Sparty is here at the moment and he is about 9 months, same cross as weller but he definately has his bum fluff coat still 
Comparing the two it is easy to see and feel the difference between adult and puppy coats. Weller is still soft but just thicker and so matts really easily. I will probably keep his coat short now, poor boy looks a mess......if anyone else had done this to him I would be sueing!!!!!!! There really was no way around it and still have more to do tomorrow, he had had enough for one day.
Can't put any pics on as I don't have any fig leaves to cover his modesty 

Good luck people enjoy your puppies before next year


----------



## DONNA (Jan 7, 2011)

Ive just been to my cousins and Dudley who is a black cockapoo is not the same dog!!! omg he has no fur left and his face looks like a poodle cut,my cousin said he stank and was full of matts so had no choice and she said she brushed him every day!!

At the moment i sit here every night and brush Buddy for 10mins till his furs all sliky just wish my daughter would let me do hers (LOL) now that is full of matts!


----------



## Mrs Hippiechick (Jul 26, 2011)

DONNA said:


> Ive just been to my cousins and Dudley who is a black cockapoo is not the same dog!!! omg he has no fur left and his face looks like a poodle cut,my cousin said he stank and was full of matts so had no choice and she said she brushed him every day!!
> 
> At the moment i sit here every night and brush Buddy for 10mins till his furs all sliky just wish my daughter would let me do hers (LOL) now that is full of matts!


off topic but have you tried a Tangle Teezer on your daughters hair?

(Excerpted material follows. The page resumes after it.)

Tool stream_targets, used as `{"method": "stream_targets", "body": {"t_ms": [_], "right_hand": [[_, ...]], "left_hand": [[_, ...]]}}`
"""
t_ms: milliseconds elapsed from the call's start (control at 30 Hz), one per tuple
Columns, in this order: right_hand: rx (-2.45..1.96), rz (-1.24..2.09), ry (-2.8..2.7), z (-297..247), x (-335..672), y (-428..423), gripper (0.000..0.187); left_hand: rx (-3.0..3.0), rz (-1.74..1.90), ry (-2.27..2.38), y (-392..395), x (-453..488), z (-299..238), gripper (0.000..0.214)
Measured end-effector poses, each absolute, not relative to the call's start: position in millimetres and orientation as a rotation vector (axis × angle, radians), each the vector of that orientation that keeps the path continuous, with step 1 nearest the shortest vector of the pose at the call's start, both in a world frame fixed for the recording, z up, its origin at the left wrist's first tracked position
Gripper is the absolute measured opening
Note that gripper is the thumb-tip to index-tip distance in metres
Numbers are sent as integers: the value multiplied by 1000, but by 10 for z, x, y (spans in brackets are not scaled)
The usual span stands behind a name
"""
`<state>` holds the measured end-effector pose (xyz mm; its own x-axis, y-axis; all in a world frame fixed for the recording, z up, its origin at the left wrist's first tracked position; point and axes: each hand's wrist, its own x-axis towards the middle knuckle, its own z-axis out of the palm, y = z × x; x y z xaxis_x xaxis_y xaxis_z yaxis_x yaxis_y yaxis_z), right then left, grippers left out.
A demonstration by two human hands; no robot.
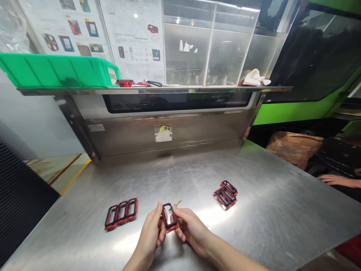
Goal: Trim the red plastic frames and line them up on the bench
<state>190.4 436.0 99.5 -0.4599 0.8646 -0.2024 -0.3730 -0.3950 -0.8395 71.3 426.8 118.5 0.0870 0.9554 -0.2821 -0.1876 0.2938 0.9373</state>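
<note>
Between both my hands, low over the metal table [180,177], is a small red frame with a black rim [171,227] and a long rounded opening. My left hand [150,229] pinches its left side, thumb along the edge. On the opposite side, the fingers of my right hand [194,227] grip it. A thin yellow-tipped stick [178,202] shows beside my right thumb; whether it is held or lies on the table I cannot tell. Three similar frames [122,211] lie in a row to the left. Several more [226,195] lie close together to the right.
A shelf [180,89] spans the back, carrying a green bin [56,71], a red part [125,83] and crumpled white tissue [255,78]. Instruction sheets [135,41] hang behind it. At far right are a brown bag [293,146] and another person's hand [338,180].
</note>
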Motion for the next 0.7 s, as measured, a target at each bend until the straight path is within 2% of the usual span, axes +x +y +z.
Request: {"method": "stream_targets", "body": {"t_ms": [300,533,700], "right_hand": [[-848,1952,-935,991,1905,4355,54],[-974,1630,-1055,1063,1905,4334,58],[-940,1541,-1176,1104,1897,4312,58]], "left_hand": [[870,1016,1155,4278,717,1153,58],[840,1003,1092,4273,746,1070,56],[895,1015,1044,4270,737,1042,49]]}}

Works wonders on tangles (I use one on Archie now but he's still very puppy fluffy )


----------



## kendal (Jul 16, 2009)

dont just brush, use a comb and og ru to tip, you often think you are brushing realy well but your realy just brushing over the mat, a come with catch on the mat and you brush it out. 

make sure you part the hair, brush it in sections like the hair dresser does with your hair, not just dragging the brush acros the dogs back don head to tail in one stroke. think of your dog with a checker bord on it. brush one square at a time till you can take a fine comb through the coat. 


im still working on my grooming video think i need a different cammera as my pen can just doesnt pick up close up detales.


----------



## MillieDog (Jun 1, 2011)

Millie's adult came in at around 7 months. She too had great puppy fur that was long but easy to comb. I did wonder what all the fuss was about with the adult fur. But until you experience it, it really is hard to imagine.

Millie gradually became matted. I notice two really big patches directly under her ears and one on her leg. It wasn't until I took her to the groomers at 9 months that all became clear. Deep within her fur she was covered in matts. Her legs in particular were really bad and these got quite a hefty clipping. The two matts under her ears had to be simply shaved off 

This is Millie the day before her trip to the groomers, her fur is quite shaggy. Esp the legs.









Millie on the grooming table, there is a harness around her waist to keep her still.









And this is Millie after her grooming. Her legs in paticular are much shorter. But luckily the body doesn't look too short, but it is greatly thinned. This was carried out with thinning scissors and a lot of patience.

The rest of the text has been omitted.